Tez Ilyas: Teztify

Ilyas paints a stark picture of life as a muslim in the 21st century

★★★
comedy review (edinburgh) | Read in About 2 minutes
Published 12 Aug 2017
33331 large
39658 original

If you’ve been following the news for the past little while, you might be aware that it’s a tough time to be a Muslim in this country and many others. The insidiousness of this forms the basis of Tez Ilyas’ follow up to 2015’s Tez Talks, with an opening montage projected onto a big screen depicting the various blame games and overt racism commonplace in the news media.

With such a fearful opening, Tez Ilyas is surprisingly happy-go-lucky. He’s just moved back to his native Blackburn and is enjoying being back amongst his family, and out of the liberal echo chamber of London. He makes light of the racism he faces, laughing that "he wouldn’t have a career without it", so let’s not be so hasty to eradicate it too quickly. Ilyas takes pot shots at posh folk, his nephew and niece’s school friends, and Brexit. It’s all pretty breezy knockabout fun, and he’s not rocking the boat too much (although one gentleman thinks his material on the latter is grounds for a storm out).

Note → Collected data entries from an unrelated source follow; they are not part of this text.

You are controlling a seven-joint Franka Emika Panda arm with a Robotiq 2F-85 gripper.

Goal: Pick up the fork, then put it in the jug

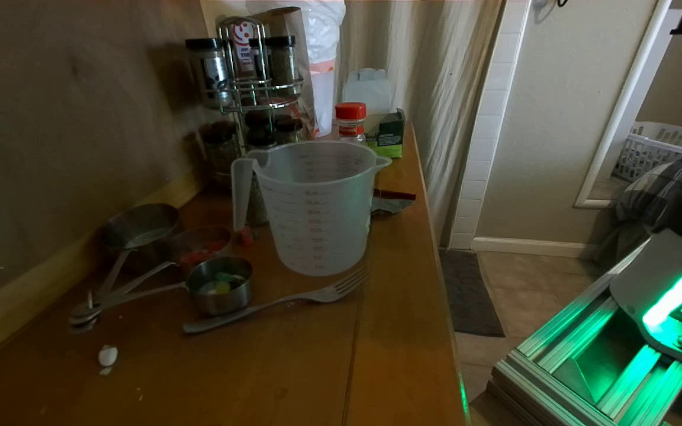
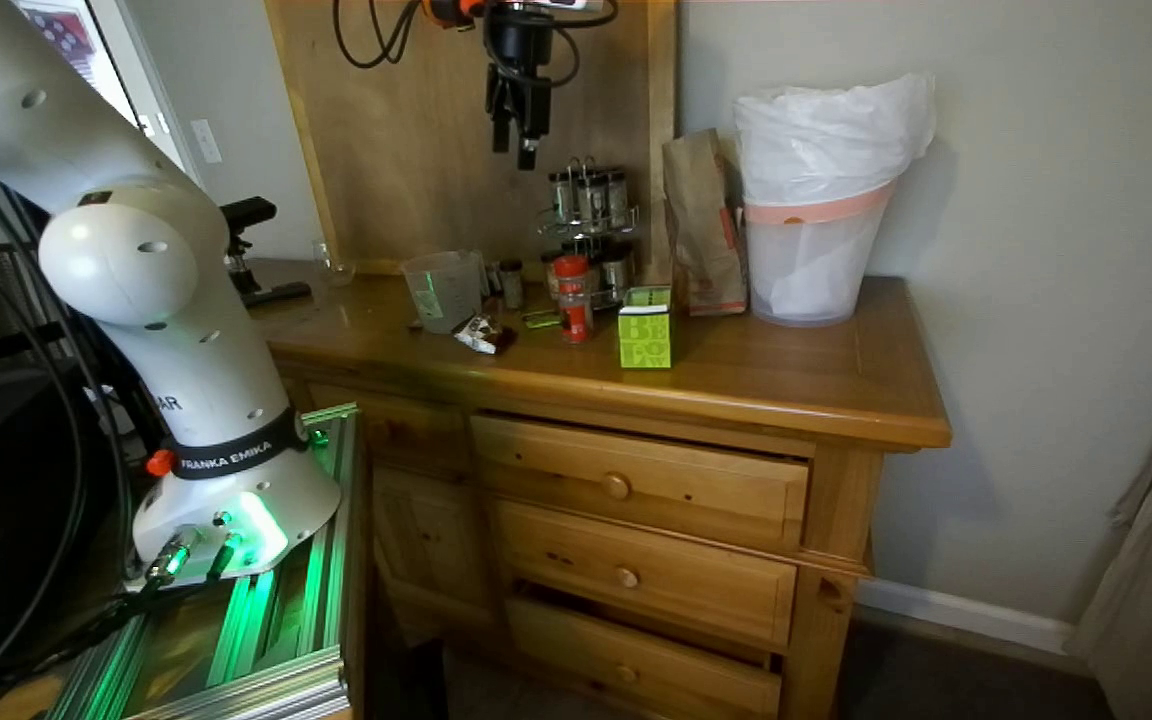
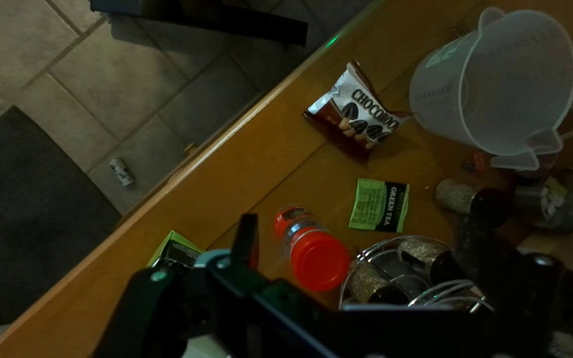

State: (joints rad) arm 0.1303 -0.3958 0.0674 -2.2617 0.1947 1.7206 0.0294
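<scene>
I have the black two-fingered pincer (image 2: 514,155) released: its fingers stand wide apart, high above the brown wooden surface (image 2: 786,360). The one long, slim, silvery metal fork (image 1: 282,300) lies flat on that surface, well apart from the pincer; in an exterior view it lies in front of the one large, translucent, whitish plastic jug (image 1: 320,231), its tines near the jug's foot. The jug stands upright, and the reddish scale marks up its side are too faint for me to read.

I count three round, slim-handled measuring cups (image 1: 222,305) with their handle ends gathered; the silvery metal one nearest the fork sits just beside it with green and yellow pieces (image 1: 221,286) inside, and another holds red pieces (image 1: 202,253).

My wrist view gives me one brown-and-white snack packet (image 3: 358,114) printed "CHOCOROO", the word running to the packet's edge, and one flat, lime-green and black sachet (image 3: 378,205) reading "GREEN TEA". Near the sachet I see one clear, red-lidded shaker (image 3: 319,261), its label blurred to me. One lime-green cardboard box (image 2: 645,342) shows "BE" on its top line; the lower lines I cannot make out. One two-tier silvery wire rack (image 1: 252,109) carries black-lidded glass jars (image 1: 208,68), overlapping too much for me to count. Beside it stand one brown paper bag (image 2: 704,230) and one whitish bin (image 2: 806,275) with a white plastic liner (image 2: 826,150). On the black band (image 2: 236,458) of my white arm (image 2: 201,370) I read "FRANKA EMIKA".
</scene>
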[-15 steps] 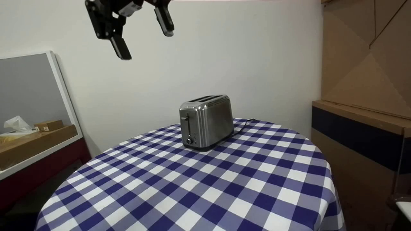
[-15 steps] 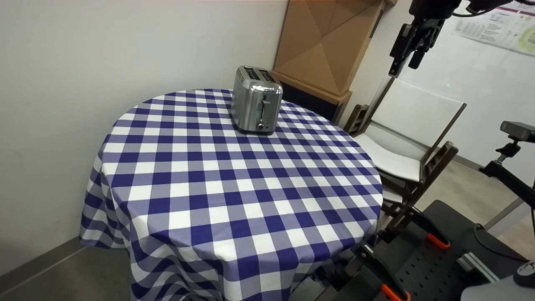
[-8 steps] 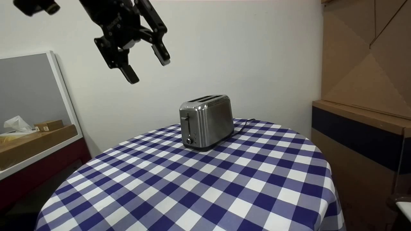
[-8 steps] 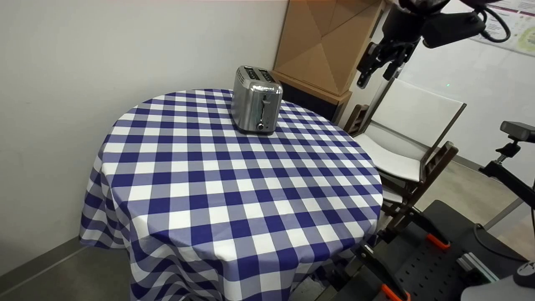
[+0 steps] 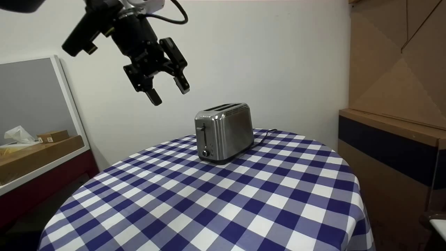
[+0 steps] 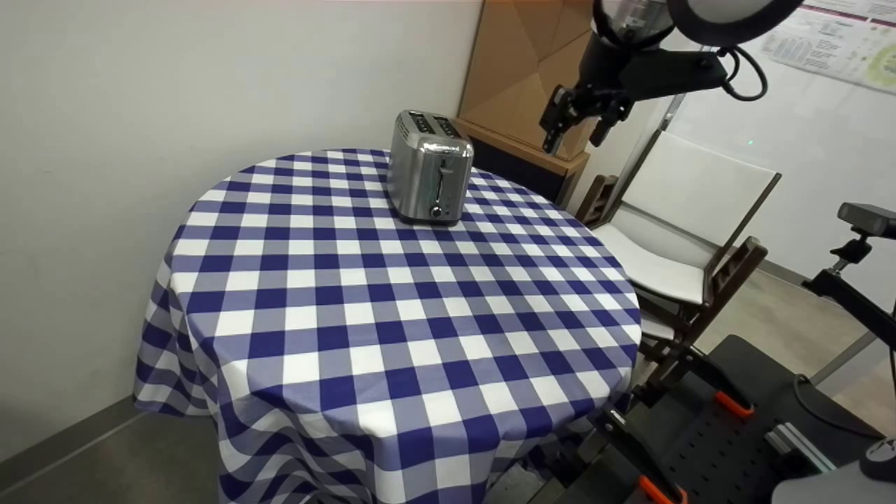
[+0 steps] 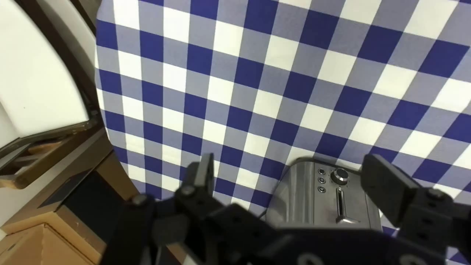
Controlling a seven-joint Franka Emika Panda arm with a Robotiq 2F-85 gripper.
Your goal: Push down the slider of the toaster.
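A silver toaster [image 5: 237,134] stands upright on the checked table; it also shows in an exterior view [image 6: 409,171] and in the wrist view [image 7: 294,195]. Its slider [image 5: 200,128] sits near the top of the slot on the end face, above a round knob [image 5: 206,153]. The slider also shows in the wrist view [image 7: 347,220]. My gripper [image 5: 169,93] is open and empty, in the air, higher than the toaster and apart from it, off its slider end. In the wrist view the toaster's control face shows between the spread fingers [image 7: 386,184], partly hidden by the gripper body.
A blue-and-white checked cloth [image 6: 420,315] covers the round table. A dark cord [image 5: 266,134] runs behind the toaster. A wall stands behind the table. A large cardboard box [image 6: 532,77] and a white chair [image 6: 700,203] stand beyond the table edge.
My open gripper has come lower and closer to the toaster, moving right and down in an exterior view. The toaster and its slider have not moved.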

The show for the most part feels a little half formed throughout. A series of middling bits of stand up that don’t really lead anywhere. It’s in the final moments of the show that Ilyas expertly brings back several open strands to deliver a pretty stark vision of the future. It may be a little extreme, but then such extreme attitudes have become the norm so it makes sense to fight fire with fire. Ilyas is taking no chances.